Comer rápido puede incrementar los triglicéridos y elevar el riesgo cardiovascular
Por buenapraxis
  
Jueves, 07/02/2019
Sabemos que comer rápido no es bueno para el estómago. Este tipo de ansiedad hace que no mastiques lo suficiente y, por lo tanto, que el estómago trabaje más para hacer la digestión. Ahora, un grupo de científicos españoles complementó esta información con otro riesgo: el del corazón.

De acuerdo al artículo publicado en la revista científica Nutrients, alimentarse deprisa está vinculado a un aumento en el riesgo de presentar hipertrigliceridemia. Esto significa que puede elevar el nivel de triglicéridos, un tipo de grasa que se encuentra en la sangre y un conocido factor de riesgo para enfermedades cardíacas.

Para llegar a esta conclusión, los investigadores de la Universitat Rovira i Virgili y del Centro de investigación biomédica en red de la fisiopatología de la obesidad y nutrición (España) encuestaron a 792 voluntarios. Les solicitaron completar un cuestionario con sus hábitos alimenticios durante el almuerzo y la cena, así como también con su percepción acerca de la velocidad de la ingesta.

Así, observaron que la media de tiempo estimado en la que los participantes consideraron comer rápido fue de 18 minutos. En este sentido, quienes se encontraron por debajo de este lapso presentaron un riesgo del 59% de tener triglicéridos elevados.

La categoría de ingestión rápida concentró a cerca de la mitad de los participantes (45,5%).
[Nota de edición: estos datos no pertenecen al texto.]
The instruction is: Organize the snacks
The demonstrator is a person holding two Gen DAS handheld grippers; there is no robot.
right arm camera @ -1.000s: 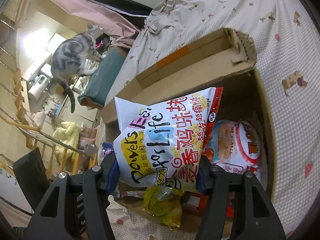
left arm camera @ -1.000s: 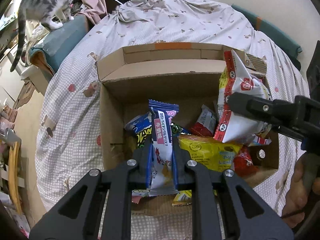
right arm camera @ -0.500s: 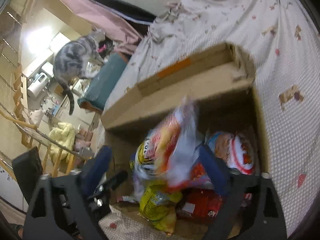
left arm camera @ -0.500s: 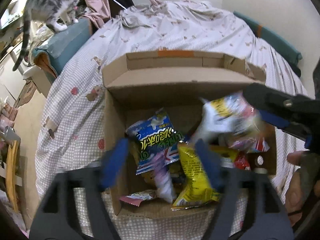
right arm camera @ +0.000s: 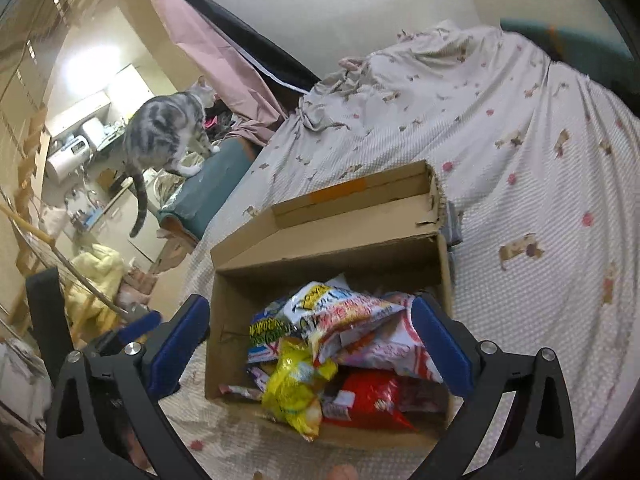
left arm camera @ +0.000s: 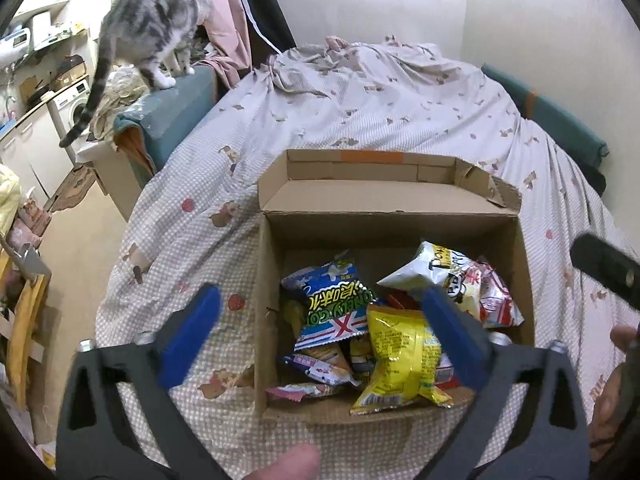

Le siguieron quienes afirmaron tener una ingestión media (31,6%) y, por último, se encontraron aquellos que dijeron comer con lentitud (22,9%). El incremento de triglicéridos fue de la mano de la velocidad con la que comían.

Los científicos consideraron que esto puede deberse a dos cuestiones. Por un lado, comer a gran velocidad hace que la sensación de saciedad se retrase y se ingieran más alimentos de los necesarios. Por otro, sugieren que incorporar mucha energía en poco tiempo estimularía la producción de grasas en el hígado, debido a un pico sostenido de glucosa e insulina.